Vi muchas cosas más que no os cuento ahora por no extenderme en demasía... Un pequeño tren que achacoso pasaba cada día por delante de la iglesia para dejar el mineral de hierro en la estación y al que un día, se subió un joven Alfonso XIII para subir a visitar los monumentos. O como el párroco de san Pedro, era el que recibía a la procesión de la Balesquida en la capilla de santa Susana, para continuar hasta san Ana de Mexide, cuando la ciudad celebraba esa entrañable fiesta cada martes después del domingo de Pentecostes.
Pude ver la emoción en muchas caras cuando nos visitó la Santina de Covadonga en junio del 51. O como la gente celebraba con alegría las fiestas de san Pedro, primero en una sencilla romería delante de la iglesia, con los años, fueron las fiestas de Vallobín, celebrándose por la sociedad de festejos Ntra. Sra. de los Ángeles y luego, de nuevo con un grupo de jóvenes entusiastas liderados por un veterano en esto de las fiestas, mi padre, recuperamos las fiestas de san Pedro con un éxito de participación espectacular.
Vi también, como muchos jóvenes del barrio, se fueron forjando como personas a la sombra de san Pedro, asumiendo en su vida valores que les ayudarían sin duda a ser mejores, e incluso a despertar en muchos una gran sensibilidad social o también, política...
Sin duda ese viaje daría para hablar mucho más...
Y así llegamos a la parroquia que tenemos hoy.

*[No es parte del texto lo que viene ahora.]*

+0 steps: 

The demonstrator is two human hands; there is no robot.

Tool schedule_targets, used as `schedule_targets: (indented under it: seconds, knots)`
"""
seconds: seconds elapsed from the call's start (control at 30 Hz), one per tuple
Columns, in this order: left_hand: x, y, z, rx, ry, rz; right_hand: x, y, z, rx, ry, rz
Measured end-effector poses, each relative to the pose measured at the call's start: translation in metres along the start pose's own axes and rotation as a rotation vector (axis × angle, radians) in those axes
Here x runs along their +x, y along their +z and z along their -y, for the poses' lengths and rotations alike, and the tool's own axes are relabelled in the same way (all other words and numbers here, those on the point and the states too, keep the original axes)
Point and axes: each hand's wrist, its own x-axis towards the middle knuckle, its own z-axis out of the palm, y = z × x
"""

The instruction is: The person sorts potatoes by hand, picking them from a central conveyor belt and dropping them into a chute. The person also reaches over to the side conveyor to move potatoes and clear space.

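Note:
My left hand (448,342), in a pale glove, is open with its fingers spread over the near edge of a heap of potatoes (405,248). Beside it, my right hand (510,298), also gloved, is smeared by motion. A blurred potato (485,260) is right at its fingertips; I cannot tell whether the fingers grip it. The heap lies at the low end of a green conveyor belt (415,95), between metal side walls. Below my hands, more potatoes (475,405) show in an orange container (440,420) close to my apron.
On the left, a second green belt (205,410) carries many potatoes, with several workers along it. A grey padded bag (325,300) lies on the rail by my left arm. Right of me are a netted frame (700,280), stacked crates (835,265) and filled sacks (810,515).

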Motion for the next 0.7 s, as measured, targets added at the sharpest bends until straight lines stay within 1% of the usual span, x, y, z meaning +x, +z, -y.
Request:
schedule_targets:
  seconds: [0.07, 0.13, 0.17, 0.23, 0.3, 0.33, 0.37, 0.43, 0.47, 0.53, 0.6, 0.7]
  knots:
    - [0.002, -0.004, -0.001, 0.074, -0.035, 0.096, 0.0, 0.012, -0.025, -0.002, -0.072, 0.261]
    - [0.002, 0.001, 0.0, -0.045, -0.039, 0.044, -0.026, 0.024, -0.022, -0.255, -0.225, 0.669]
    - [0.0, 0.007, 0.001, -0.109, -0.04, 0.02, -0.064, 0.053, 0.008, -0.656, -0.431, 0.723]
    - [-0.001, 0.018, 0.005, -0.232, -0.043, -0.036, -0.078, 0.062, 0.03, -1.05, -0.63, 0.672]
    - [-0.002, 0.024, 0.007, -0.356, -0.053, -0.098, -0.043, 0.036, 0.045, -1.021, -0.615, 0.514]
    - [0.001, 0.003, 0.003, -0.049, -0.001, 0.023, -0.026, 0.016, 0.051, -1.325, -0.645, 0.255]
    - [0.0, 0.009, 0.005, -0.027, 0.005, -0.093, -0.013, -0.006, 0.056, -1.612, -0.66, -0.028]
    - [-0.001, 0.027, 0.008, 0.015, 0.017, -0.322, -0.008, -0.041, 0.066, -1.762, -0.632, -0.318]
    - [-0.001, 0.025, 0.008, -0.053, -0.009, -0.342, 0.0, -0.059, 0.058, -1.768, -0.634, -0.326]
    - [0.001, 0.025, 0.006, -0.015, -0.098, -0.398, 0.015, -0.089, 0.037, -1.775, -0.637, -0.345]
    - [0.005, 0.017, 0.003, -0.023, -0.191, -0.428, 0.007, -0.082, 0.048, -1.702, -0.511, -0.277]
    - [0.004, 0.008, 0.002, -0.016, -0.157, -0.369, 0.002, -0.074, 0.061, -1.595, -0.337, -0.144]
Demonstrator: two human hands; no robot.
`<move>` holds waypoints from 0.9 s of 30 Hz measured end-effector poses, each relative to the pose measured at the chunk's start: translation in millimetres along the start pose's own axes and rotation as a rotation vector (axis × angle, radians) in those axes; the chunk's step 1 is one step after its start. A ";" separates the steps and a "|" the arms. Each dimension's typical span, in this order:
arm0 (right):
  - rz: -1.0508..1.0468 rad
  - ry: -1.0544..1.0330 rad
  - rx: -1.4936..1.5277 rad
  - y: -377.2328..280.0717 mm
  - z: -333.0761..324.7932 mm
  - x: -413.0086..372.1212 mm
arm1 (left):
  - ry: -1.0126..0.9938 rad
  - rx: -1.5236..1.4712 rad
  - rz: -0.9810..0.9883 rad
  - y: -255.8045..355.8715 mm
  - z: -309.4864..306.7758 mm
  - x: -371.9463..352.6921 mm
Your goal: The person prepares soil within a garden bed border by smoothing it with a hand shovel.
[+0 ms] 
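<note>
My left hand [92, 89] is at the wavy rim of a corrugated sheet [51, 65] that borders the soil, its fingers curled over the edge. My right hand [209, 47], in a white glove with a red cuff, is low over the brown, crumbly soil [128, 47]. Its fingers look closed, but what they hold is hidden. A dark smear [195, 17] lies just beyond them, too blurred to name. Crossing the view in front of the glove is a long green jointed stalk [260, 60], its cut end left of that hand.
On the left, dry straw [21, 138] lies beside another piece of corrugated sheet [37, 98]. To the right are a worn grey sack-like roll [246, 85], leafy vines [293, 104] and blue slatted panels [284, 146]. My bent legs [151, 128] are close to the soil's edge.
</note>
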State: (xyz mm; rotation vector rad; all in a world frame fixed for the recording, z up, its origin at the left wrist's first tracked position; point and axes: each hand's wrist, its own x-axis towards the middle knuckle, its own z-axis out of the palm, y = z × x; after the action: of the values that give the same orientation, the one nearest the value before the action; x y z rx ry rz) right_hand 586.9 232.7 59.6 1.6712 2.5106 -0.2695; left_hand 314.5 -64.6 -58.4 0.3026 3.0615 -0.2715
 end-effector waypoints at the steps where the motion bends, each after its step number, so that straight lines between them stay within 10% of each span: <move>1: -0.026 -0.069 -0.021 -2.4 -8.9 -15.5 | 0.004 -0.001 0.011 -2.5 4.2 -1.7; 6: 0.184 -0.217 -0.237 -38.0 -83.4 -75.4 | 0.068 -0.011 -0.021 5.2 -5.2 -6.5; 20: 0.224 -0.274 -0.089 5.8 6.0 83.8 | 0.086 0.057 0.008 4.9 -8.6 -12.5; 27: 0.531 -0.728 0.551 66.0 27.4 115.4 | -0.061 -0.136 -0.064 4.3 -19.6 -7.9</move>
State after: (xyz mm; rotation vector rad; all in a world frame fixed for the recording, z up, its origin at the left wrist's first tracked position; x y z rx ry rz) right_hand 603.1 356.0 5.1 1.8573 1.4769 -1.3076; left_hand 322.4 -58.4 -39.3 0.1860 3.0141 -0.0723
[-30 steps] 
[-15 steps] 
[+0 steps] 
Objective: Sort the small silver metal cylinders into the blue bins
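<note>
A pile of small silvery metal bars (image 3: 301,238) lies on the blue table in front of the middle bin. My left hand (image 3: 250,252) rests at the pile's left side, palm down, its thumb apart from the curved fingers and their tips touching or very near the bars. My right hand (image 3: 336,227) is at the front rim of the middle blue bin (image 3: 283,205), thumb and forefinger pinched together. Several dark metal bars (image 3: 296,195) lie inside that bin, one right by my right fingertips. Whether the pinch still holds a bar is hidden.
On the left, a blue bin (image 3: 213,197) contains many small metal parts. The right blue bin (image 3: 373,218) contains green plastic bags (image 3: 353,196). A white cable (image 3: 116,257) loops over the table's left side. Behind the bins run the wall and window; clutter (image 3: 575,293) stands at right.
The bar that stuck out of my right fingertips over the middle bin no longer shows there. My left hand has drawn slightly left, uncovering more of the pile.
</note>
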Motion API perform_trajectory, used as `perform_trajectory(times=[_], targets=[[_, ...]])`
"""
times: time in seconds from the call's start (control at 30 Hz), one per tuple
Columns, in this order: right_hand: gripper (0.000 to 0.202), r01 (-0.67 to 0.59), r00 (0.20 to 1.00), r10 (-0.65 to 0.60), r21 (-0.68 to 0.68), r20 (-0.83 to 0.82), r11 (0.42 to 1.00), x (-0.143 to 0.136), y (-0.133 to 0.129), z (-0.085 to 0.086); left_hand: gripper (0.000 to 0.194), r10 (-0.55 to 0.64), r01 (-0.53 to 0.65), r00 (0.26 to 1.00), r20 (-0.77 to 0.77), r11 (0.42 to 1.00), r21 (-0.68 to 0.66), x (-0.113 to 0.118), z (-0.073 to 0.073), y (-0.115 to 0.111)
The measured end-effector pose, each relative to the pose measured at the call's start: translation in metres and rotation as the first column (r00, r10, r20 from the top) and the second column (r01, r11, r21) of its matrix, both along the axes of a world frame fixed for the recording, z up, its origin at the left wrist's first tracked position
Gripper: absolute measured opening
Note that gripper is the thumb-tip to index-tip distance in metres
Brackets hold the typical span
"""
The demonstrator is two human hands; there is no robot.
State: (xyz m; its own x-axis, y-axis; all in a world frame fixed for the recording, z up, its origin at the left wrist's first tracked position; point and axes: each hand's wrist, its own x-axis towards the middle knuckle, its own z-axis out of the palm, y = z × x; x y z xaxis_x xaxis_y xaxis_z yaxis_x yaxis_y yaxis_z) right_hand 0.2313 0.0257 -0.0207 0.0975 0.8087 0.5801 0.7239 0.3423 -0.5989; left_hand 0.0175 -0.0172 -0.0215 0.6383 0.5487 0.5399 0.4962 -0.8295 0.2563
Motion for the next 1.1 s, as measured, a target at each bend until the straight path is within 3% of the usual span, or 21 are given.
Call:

Una parroquia mucho más pequeña de lo que fue, pero rica en su mejor capital: su gente. Una comunidad que continúa empeñada en contribuir a ese difícil objetivo de crear una sociedad más justa, libre y solidaria.
Esta es la realidad de hoy en San Pedro de los Arcos. Una realidad humilde pero tremendamente rica. Conocedora y orgullosa de su pasado, pero sobre todo y por encima de todo, enormemente ilusionada y comprometida con su futuro.
Cuando dentro de otros cien años no quede ni rastro de ninguno de nosotros, seguramente encima de su otero, la vieja torre de san Pedro seguirá mirando a los cuatro puntos cardinales, y pasado y futuro estarán unidos por esa sutil correa de transmisión que somos todos los que en uno u otro momento hemos pasado por san Pedro de los Arcos. Y si alguno de los futuros ovetenses, de los feligreses del mañana, se sorprende mirando alguna de las viejas fotos que se encierran aquí, seré feliz dónde quiera que esté.